WHAT TO PRODUCE = Your output is one number, the count of lines in the listing below that hold the word "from".

MATERIAL PROVIDED =
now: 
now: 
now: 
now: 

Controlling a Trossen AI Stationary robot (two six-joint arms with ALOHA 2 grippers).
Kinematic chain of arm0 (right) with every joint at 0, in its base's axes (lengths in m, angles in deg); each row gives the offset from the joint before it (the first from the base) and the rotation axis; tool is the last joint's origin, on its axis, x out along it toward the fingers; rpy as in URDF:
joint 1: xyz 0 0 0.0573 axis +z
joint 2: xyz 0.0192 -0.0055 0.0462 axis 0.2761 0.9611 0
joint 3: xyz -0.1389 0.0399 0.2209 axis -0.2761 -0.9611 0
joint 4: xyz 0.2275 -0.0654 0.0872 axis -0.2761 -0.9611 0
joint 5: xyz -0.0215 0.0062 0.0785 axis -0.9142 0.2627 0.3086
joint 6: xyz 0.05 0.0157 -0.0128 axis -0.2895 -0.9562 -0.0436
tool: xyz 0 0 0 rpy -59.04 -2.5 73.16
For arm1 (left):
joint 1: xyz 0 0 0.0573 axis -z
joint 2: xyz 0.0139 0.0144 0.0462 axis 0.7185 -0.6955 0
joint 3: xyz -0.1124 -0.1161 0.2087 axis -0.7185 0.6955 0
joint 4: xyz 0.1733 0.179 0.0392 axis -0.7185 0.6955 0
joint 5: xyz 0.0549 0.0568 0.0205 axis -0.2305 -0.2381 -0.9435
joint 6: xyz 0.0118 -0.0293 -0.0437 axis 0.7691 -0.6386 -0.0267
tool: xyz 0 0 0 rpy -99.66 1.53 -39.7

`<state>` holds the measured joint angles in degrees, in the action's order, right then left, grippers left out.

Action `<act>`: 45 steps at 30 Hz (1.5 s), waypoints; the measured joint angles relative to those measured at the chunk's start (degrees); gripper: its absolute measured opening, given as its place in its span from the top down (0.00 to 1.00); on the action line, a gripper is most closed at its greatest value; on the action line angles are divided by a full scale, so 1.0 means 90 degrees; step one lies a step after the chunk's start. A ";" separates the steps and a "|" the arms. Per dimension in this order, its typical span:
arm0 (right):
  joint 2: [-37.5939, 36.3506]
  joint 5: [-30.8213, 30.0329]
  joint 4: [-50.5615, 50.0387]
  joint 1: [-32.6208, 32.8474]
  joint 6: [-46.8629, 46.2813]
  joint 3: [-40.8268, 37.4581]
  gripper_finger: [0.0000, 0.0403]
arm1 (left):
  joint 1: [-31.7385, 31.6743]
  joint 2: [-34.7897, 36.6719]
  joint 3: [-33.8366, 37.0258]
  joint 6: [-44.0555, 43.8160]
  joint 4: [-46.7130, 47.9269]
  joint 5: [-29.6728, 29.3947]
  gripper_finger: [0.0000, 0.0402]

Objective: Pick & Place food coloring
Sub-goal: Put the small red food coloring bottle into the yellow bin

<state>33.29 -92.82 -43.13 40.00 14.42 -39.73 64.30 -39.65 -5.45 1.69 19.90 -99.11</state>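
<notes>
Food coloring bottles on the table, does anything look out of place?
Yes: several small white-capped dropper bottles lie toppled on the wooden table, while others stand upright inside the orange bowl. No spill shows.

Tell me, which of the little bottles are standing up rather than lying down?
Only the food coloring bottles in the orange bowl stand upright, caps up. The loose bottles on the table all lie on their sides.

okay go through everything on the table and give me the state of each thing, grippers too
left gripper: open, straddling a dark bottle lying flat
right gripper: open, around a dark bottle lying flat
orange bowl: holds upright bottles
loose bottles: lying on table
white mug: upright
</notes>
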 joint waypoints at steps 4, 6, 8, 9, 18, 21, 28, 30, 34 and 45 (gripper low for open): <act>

RESPONSE TO THE EXERCISE = 2